What is 2021 recommendation for Specs?

This makes sense to me if one is exploring the ideas/data/algorithms, etc. My reasoning still makes sense to me otherwise, and at early stages of a project, it might not matter, since it’s easy to change definitions. It’s so easy to move back and forth between maps and records, that maybe it should be considered be a matter of personal preference.

I’m thinking that maybe the reason for the advice to use maps is because people coming from Java will overuse fixed types such as records, and think that everything has to be done that way. So it’s good advice for them to start with maps and then use records as needed. I can see that. That was never my orientation with Clojure, though. (I was a Java programmer a time long ago, but came to Clojure by way of Common Lisp.)

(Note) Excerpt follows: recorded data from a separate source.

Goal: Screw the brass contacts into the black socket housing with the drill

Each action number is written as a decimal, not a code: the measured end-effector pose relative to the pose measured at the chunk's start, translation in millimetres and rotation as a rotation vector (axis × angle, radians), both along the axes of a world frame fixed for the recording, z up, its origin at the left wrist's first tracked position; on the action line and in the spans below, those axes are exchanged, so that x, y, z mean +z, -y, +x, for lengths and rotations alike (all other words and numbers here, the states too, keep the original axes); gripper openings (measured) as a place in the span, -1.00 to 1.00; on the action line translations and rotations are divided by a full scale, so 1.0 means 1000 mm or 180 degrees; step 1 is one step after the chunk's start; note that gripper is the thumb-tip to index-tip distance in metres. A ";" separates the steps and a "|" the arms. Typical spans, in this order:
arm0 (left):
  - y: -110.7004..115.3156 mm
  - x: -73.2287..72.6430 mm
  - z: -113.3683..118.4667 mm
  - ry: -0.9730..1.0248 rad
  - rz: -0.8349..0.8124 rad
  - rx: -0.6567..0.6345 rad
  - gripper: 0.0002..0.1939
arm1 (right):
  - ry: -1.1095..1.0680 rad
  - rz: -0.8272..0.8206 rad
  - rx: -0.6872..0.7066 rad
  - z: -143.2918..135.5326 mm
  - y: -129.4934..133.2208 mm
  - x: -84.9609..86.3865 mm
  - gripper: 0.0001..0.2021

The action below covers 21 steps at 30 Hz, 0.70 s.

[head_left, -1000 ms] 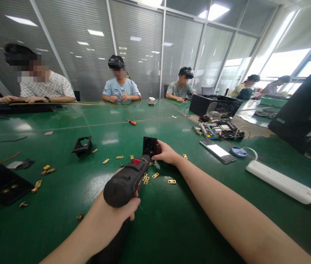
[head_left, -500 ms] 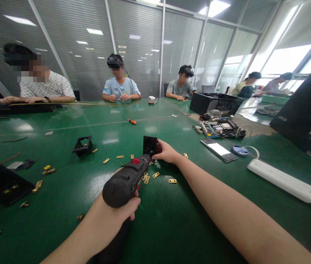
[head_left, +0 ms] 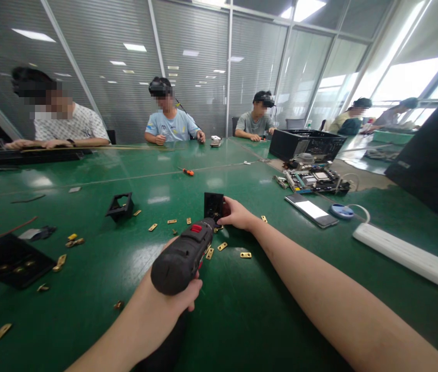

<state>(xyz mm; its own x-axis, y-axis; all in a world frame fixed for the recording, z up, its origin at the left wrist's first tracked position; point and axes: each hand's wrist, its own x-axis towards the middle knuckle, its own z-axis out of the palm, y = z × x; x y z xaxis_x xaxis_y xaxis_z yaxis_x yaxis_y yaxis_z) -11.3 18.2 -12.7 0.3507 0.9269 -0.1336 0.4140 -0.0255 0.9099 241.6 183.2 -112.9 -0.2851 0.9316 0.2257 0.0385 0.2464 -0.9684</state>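
My left hand (head_left: 172, 305) is wrapped round the grip of a black cordless drill (head_left: 182, 258) with a red switch on top. The drill points away from me, its front end at a small black plastic housing (head_left: 213, 203). My right hand (head_left: 237, 214) grips that housing by its right side and holds it upright on the table. The drill's body hides the tip and the exact point of contact. Several small brass plates (head_left: 246, 255) with holes lie around the drill and the housing.
Another black housing (head_left: 120, 206) sits left of centre, and a black panel (head_left: 12, 261) with brass parts lies far left. A screwdriver (head_left: 188, 171), a phone (head_left: 311, 210), a white power strip (head_left: 403, 254) and a circuit board (head_left: 315, 178) rest on the green table (head_left: 126, 175). Several people sit opposite.
The view has shifted slightly, so the table things appear a little further right. Both hands keep their hold on drill and housing. A person opposite has moved their hands apart.
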 end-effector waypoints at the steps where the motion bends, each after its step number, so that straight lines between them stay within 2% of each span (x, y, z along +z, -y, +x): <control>1: 0.000 0.000 0.000 0.0004 0.0030 0.0013 -0.92 | -0.0003 -0.0015 0.0011 0.000 0.000 0.000 -0.64; 5: 0.001 -0.001 -0.001 -0.0003 0.0139 0.0039 -0.81 | 0.0000 -0.0072 0.0024 0.002 0.000 0.001 -0.64; 21: 0.000 -0.002 -0.001 0.0004 0.0054 0.0023 -0.93 | 0.0000 -0.0103 -0.0020 0.001 -0.001 0.000 -0.66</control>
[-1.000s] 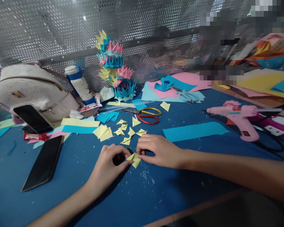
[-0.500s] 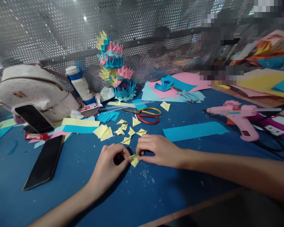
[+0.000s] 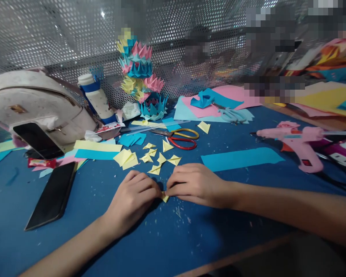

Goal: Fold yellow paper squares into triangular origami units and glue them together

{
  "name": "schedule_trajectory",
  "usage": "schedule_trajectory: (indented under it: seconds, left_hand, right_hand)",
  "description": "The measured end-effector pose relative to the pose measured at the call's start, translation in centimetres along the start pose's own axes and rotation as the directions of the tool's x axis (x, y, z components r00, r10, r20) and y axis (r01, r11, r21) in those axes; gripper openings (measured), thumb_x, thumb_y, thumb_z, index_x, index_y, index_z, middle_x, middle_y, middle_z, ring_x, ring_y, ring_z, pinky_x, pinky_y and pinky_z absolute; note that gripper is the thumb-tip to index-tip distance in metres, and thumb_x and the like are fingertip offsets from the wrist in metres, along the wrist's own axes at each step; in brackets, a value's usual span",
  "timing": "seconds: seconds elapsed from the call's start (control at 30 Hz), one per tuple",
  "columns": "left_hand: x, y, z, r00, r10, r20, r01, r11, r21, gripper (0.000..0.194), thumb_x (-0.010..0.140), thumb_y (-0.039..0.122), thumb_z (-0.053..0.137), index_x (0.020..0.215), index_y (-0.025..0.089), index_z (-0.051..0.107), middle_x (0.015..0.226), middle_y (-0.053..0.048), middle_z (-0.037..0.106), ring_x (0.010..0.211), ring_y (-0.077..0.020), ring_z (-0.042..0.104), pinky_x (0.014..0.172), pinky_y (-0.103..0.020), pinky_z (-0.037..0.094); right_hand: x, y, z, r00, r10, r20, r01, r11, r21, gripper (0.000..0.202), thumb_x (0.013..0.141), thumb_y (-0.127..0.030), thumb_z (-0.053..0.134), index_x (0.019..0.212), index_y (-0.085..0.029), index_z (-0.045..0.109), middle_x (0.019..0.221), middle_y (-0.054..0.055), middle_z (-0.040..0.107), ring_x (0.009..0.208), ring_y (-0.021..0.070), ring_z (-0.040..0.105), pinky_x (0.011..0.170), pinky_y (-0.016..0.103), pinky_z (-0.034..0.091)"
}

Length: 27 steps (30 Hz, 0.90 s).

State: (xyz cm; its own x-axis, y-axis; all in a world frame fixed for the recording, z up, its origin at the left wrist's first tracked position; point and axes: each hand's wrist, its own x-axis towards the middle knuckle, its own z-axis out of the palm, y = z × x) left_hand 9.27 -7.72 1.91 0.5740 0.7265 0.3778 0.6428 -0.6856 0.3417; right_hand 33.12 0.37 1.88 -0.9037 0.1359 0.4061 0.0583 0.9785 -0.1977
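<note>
A small folded piece of yellow paper (image 3: 165, 198) is pinched between my two hands, just above the blue table, and mostly covered by fingers. My left hand (image 3: 135, 194) is closed on its left side. On its right side, the fingers of my right hand (image 3: 197, 184) are closed as well. Right beyond my hands lie several folded yellow paper triangles (image 3: 161, 158) and a small stack of yellow paper squares (image 3: 126, 158). Scissors (image 3: 184, 138) with one yellow and one red handle rest behind these.
A blue paper strip (image 3: 242, 158) and a pink glue gun (image 3: 300, 144) lie to the right. At left are a phone (image 3: 52, 196), another phone leaning on a white backpack (image 3: 37, 107), and a bottle (image 3: 96, 96). A folded-paper tower (image 3: 140, 69) stands at the back.
My fingers have closed in over the yellow paper, and less of it shows. My left hand has turned knuckles-up. The view has shifted slightly.
</note>
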Motion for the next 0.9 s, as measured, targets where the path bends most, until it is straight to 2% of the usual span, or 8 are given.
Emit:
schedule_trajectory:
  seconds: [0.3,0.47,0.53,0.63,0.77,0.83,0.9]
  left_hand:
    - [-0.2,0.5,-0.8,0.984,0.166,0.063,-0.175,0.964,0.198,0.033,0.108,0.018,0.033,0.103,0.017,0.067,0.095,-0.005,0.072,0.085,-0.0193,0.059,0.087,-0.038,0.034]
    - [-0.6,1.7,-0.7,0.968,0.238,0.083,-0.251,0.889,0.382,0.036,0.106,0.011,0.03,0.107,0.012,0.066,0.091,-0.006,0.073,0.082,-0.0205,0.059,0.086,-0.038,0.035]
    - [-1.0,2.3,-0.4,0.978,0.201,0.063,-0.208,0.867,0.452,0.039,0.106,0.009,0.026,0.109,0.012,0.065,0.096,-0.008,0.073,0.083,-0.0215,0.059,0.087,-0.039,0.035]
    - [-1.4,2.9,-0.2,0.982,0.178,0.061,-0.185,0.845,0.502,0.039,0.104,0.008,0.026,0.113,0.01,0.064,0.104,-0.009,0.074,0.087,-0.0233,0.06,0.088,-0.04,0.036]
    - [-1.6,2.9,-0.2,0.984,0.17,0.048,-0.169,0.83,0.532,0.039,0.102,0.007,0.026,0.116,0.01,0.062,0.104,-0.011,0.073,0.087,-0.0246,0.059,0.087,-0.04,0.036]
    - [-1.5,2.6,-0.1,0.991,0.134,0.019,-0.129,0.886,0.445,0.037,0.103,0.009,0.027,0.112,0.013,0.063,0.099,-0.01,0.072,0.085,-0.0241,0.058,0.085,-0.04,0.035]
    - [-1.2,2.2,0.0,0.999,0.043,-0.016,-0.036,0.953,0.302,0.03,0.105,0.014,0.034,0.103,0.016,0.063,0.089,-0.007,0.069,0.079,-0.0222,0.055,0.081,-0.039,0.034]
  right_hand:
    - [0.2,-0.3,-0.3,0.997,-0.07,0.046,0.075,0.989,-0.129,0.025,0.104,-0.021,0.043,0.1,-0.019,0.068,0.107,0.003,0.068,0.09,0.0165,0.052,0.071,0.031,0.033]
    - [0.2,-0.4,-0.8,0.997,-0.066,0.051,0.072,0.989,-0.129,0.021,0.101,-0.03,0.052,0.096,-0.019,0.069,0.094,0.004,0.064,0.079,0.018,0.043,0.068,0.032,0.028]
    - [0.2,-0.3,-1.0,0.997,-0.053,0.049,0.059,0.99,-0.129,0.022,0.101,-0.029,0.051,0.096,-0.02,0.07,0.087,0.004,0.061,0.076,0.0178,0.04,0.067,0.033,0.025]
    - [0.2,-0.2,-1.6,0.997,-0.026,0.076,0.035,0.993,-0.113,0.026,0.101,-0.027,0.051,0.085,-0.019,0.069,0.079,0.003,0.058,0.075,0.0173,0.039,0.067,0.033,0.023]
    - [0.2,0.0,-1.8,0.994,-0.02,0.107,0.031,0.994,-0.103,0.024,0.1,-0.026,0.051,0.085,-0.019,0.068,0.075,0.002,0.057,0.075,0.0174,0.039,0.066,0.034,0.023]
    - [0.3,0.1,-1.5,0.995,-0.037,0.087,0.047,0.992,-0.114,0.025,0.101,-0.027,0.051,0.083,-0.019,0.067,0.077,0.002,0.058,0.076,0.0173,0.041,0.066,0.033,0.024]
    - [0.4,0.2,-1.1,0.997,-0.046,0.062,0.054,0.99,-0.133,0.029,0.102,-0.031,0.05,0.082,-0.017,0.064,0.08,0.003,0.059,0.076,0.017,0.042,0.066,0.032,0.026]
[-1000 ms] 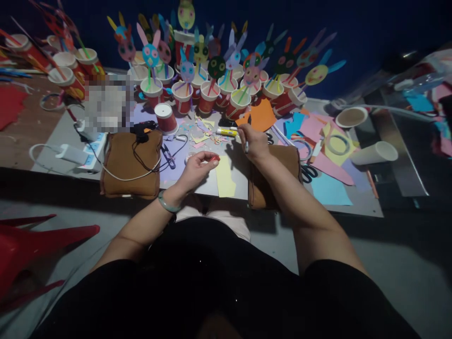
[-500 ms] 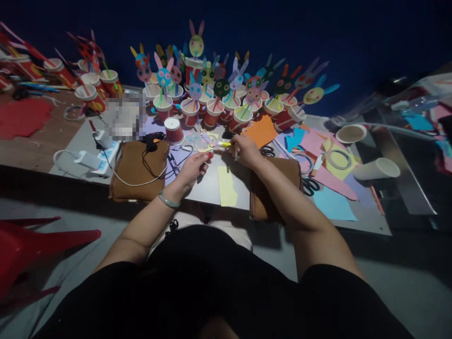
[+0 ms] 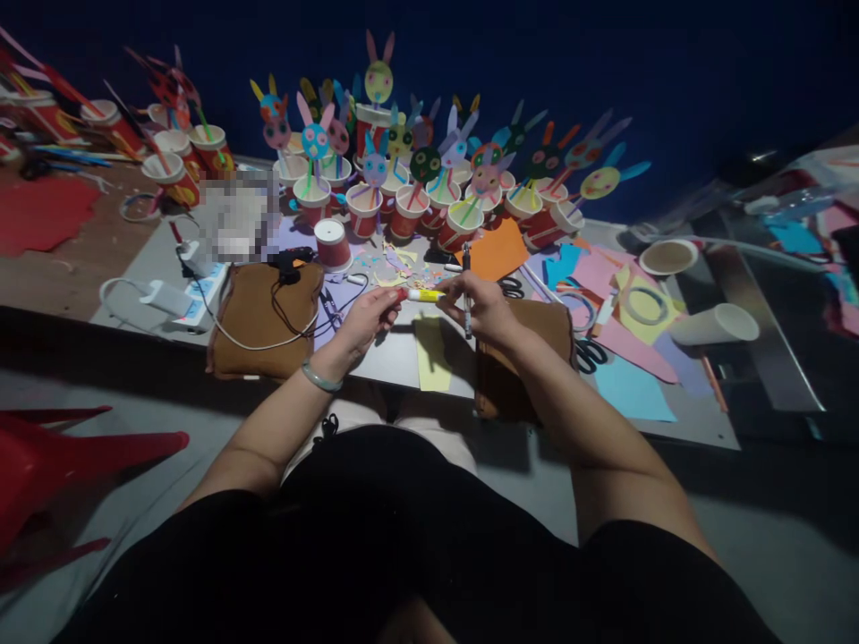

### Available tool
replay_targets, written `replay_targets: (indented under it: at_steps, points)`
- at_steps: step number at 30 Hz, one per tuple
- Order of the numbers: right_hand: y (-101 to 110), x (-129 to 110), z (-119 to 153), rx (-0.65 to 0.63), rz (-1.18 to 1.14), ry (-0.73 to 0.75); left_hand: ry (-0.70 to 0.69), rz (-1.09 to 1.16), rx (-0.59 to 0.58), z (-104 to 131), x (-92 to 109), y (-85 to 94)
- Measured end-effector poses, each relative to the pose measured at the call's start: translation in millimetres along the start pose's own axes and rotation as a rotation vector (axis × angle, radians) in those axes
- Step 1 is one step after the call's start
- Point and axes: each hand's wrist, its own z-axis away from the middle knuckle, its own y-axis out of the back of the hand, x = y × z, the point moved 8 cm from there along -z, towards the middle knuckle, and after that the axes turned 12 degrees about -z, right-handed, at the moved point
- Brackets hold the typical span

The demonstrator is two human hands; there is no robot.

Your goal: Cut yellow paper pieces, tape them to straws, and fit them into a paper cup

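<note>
A yellow-and-white glue stick [image 3: 424, 295] lies level between my two hands. Finger and thumb of my left hand [image 3: 370, 320] pinch its red cap [image 3: 402, 293], which meets the white end of the stick. The yellow end is gripped by the fingertips of my right hand [image 3: 484, 307]. A dark pen [image 3: 467, 291] also stands out upright from between my right fingers. Below the hands a pale yellow paper piece [image 3: 433, 353] lies on the white board [image 3: 389, 358]. Coloured paper scraps [image 3: 403, 266] are scattered just beyond the stick.
Several red paper cups with rabbit-faced paper figures [image 3: 409, 210] stand at the back. An upturned cup [image 3: 332, 246] is at left. Brown cushions [image 3: 265, 317] flank the work spot, with scissors [image 3: 591, 356], coloured paper [image 3: 634, 389] and a tape roll [image 3: 644, 305] at right, a power strip [image 3: 201, 300] at left.
My right hand has drawn back and turned, bringing the glue stick against the red cap in my left hand. The pen has swung more upright. My left hand has hardly moved.
</note>
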Motion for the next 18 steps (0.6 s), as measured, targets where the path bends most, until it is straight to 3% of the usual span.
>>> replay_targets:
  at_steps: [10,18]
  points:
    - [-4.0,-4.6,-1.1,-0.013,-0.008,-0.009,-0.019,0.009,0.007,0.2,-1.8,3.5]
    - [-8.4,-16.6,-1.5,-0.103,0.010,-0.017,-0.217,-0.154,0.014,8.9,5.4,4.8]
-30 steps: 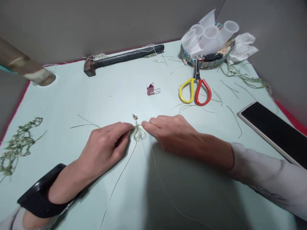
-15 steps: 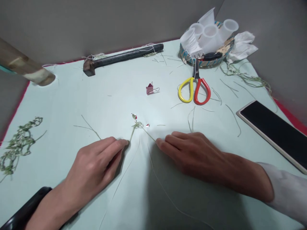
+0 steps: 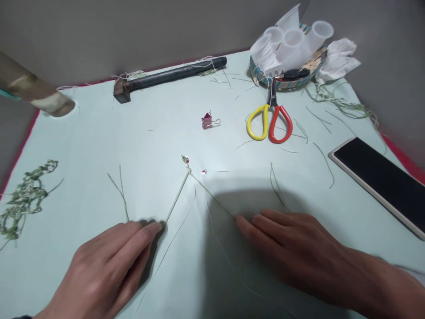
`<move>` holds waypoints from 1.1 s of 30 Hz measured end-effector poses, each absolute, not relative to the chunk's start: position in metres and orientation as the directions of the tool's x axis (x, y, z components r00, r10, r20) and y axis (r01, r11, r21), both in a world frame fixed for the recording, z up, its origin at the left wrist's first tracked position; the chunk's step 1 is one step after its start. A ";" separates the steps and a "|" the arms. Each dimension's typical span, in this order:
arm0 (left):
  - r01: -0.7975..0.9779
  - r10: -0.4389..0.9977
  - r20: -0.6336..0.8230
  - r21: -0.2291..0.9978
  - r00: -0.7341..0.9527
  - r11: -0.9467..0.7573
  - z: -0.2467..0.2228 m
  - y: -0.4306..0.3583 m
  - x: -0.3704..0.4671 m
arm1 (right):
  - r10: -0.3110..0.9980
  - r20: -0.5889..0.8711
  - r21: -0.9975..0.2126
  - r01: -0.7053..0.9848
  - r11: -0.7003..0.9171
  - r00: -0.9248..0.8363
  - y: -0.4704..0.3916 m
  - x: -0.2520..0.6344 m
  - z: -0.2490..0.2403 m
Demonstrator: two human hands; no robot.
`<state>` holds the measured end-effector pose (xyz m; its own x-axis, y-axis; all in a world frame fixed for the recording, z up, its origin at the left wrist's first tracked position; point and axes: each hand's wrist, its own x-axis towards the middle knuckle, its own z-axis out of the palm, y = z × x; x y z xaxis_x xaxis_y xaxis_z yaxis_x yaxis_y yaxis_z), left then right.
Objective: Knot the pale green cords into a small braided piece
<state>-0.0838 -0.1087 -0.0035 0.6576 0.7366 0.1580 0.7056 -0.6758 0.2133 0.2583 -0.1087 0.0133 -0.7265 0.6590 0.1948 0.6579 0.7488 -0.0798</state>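
The left hand (image 3: 106, 263) pinches a thin pale green left string (image 3: 177, 197) with its fingers close together. The right hand (image 3: 295, 250) pinches a thin pale green right string (image 3: 214, 196) the same way. Both strings run straight to a small green knot (image 3: 188, 169) with a red spot, mid-worktop (image 3: 83, 141). Beyond it sits a small pink clip (image 3: 206, 122) with wire arms. Farther right lie scissors (image 3: 272, 102) with yellow and red handles.

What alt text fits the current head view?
A person's left hand and right hand hold green cords stretched straight from a small knot on a pale table; beyond lie a binder clip, scissors and a hammer.
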 end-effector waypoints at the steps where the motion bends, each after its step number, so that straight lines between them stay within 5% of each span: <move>1: 0.709 0.741 0.151 0.219 0.655 -0.671 -0.003 -0.110 -0.085 | 0.641 0.213 -0.062 0.644 0.762 -0.738 -0.108 0.258 0.017; 12: 0.737 0.780 0.209 0.257 0.589 -0.625 -0.004 -0.111 -0.093 | 0.686 0.225 -0.220 0.649 0.728 -0.692 -0.106 0.267 0.003; 19: 0.882 0.934 0.106 0.307 0.343 -0.358 0.007 -0.098 -0.090 | 0.714 0.359 -0.050 0.752 0.657 -0.601 -0.077 0.277 0.015; 27: 0.881 0.868 0.250 0.097 0.428 -0.462 0.009 -0.076 -0.060 | 0.729 0.201 0.130 0.755 0.642 -0.654 -0.060 0.273 0.014; 33: 0.801 0.798 0.211 0.096 0.564 -0.591 0.004 -0.092 -0.025 | 0.653 0.225 -0.066 0.657 0.751 -0.724 -0.072 0.235 0.010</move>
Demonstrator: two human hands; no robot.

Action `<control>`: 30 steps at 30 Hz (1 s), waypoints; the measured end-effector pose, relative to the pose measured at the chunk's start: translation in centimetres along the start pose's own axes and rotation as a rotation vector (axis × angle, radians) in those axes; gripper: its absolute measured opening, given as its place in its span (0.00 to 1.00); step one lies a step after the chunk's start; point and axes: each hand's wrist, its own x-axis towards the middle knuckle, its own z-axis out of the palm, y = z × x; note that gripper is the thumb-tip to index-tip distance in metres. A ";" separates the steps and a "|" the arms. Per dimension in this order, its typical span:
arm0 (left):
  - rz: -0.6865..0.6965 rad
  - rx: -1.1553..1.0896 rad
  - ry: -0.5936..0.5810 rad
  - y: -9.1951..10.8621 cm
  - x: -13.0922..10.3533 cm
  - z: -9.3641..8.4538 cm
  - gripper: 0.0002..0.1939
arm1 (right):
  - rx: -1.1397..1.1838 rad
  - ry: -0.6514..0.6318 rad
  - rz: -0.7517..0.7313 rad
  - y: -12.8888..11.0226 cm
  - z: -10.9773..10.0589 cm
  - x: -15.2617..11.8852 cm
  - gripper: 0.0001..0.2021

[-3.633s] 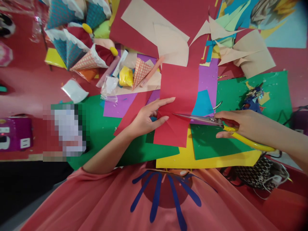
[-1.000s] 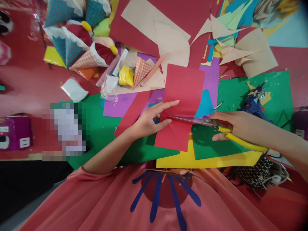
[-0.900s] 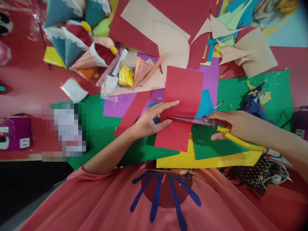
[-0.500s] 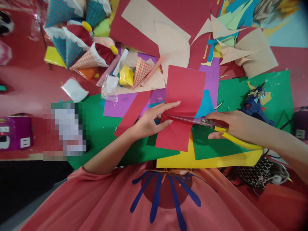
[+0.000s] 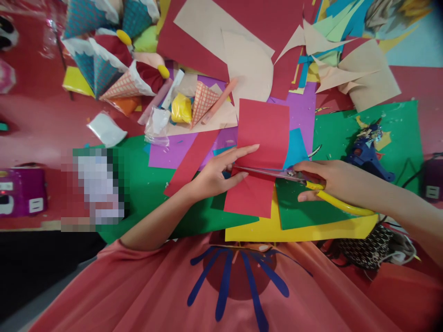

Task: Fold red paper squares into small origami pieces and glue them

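My right hand (image 5: 316, 180) is closed on scissors (image 5: 277, 173) with yellow handles. Their blades, almost together, point left and lie along a cut across a sheet of red paper. Above the cut is the upper red part (image 5: 263, 131), and below it the lower red part (image 5: 249, 198). Whether the two still join at the left edge is hidden by my fingers. My left hand (image 5: 221, 173) holds the paper by its left edge, index finger on the upper part and thumb on the lower one.
Beneath lie green sheets (image 5: 391, 133) and a yellow sheet (image 5: 242, 234). A blue glue gun (image 5: 363, 154) rests at right. Patterned cones (image 5: 93, 69) and clay packets (image 5: 182, 108) are at upper left, beige paper scraps (image 5: 370, 83) at upper right. A red strip (image 5: 194, 161) lies left.
The upper red part has turned a little, its top edge shifting left and down. The scissor blades have closed further along the cut. My left hand has stayed in place.
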 end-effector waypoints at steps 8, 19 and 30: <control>0.005 0.042 -0.002 0.2 0.1 -0.1 0.30 | 0.011 0.016 -0.013 -0.6 -0.2 0.3 0.29; 0.007 0.049 -0.019 0.0 0.1 0.0 0.28 | -0.038 0.054 -0.045 -0.3 0.0 0.1 0.29; -0.174 0.077 0.399 -0.8 0.2 -1.3 0.30 | -0.093 0.318 0.160 0.9 -2.6 1.6 0.29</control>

Irrelevant to this discussion, but fwiw I spent a lot of time studying that flowchart at one time, and in it is not always right, in my experience for decisions about interop structures. It presents good rules of thumb for many cases. I doubt any flowchart could capture all of the factors that could matter for Clojure interop data structure decisions. (I definitely have less overall experience with Clojure than many people, but I think I may have gotten deeper into interop at one time than most Clojure programmers. It wasn’t fun. :slight_smile: Well, OK, some of it was fun. And now I have the problems worked out to my satisfaction.)

No worries, I just wanted to ask about that. Thank you for the correction ;-).

Could you please tell me what do you do if you know the keys but do not have values for some of them? Do you later change them or add them?

Would you for example use nil?

(defrecord Flight [flight aircraft departed arrived])

(map->Flight {:flight "BA5", :aircraft "Boeing 747", :departed "2021-05-01 15:30:00")

#user.Flight{:flight "BA5", :aircraft "Boeing 747", :departed "2021-05-01 15:30:00", :arrived nil}

or something else

(map->Flight {:flight "BA5", :aircraft "Boeing 747", :departed "2021-05-01 15:30:00", :arrived :has-not-landed})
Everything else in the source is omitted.